IN RE PAR PHARMACEUTICAL SECURITIES LITIGATION


The opinion of the court was delivered by: Peter G. Sheridan, U.S.D.J.

OPINION

This is a securities class action brought on behalf of purchasers of Par common stock between July 23, 2001 and July 5, 2006 (the "Class Period"). Plaintiffs Snow Capital Investment Partners and WR Capital Management, LP (collectively, "Plaintiffs") allege that during the Class Period, defendants Par Pharmaceuticals Companies, Inc. ("Par" or the "Company"), Kenneth Sawyer, Dennis O'Connor, and Scott Tarriff's (collectively, "Defendants") made numerous fraudulent statements, resulting in losses for shareholders that are actionable pursuant to Sections 10(b) and 20(a) of the Securities Exchange Act of 1934 (the "Exchange Act"), 15 U.S.C. §§ 78j(b), 78t(a), and Rule 10b-5, 17 C.F.R. § 240.10b-5, promulgated thereunder. On June 24, 2008, the Court opined and granted Defendants' motion to dismiss Plaintiffs' consolidated amended complaint ("FAC") with leave to file an amended complaint within 30 days. Thereafter, on July 23, 2008, Plaintiffs filed a second consolidated amended complaint ("SAC").

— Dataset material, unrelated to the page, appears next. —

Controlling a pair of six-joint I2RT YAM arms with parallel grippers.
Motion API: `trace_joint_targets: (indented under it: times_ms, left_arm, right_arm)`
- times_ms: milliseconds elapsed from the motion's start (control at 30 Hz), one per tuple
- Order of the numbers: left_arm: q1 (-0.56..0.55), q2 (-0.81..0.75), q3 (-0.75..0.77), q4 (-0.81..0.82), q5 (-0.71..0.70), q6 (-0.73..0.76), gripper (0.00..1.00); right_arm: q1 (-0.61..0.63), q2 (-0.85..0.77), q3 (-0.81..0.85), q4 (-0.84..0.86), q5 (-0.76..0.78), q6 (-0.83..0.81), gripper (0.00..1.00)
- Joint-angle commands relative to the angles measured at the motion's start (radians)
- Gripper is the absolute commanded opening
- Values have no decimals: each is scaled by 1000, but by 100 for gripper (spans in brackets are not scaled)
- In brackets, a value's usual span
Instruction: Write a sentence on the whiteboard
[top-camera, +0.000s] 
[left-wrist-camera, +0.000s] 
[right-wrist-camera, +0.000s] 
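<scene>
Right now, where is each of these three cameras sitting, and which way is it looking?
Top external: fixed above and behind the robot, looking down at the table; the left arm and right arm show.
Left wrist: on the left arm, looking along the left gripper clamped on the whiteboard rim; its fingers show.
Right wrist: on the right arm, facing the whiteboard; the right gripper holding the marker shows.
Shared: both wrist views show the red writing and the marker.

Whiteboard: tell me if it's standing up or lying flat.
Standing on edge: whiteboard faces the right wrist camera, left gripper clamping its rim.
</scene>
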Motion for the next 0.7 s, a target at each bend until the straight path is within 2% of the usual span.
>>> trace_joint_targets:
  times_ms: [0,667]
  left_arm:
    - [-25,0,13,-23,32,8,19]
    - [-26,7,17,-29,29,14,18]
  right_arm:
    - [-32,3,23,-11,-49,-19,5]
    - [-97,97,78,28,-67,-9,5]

Currently before the Court are three related motions:

1. Defendants' motion to dismiss Plaintiffs' SAC for failure to state a claim, which focuses particularly on Defendants' alleged lack of scienter, an element necessary to state a claim under Sections 10(b) and 20(a) of the Exchange Act;

2. Defendants' motion to strike paragraphs 47-62 and 64-66 of the SAC and for counsel fees and costs; and

3. Plaintiffs' motion to strike a declaration (the Wolfson Declaration) filed by Defendants' in support of their motion to strike.

Given the relatedness of these motions, the Court will first discuss Defendants' motion to dismiss. For the reasons set forth below, Defendants' motion to dismiss is granted in part and denied in part, Defendants' motion to strike paragraphs 47-62 and 64-66 of the SAC and for counsel fees and costs is denied, and Plaintiffs' motion to strike the Wolfson Declaration is granted.

I. BACKGROUND

In its June 24, 2008 opinion, the Court set forth the facts of this case at length. Those facts are incorporated in this opinion as if set forth at length. For purposes of the present motions, the Court will limit its discussion primarily to the SAC, which includes assertions from numerous confidential informants.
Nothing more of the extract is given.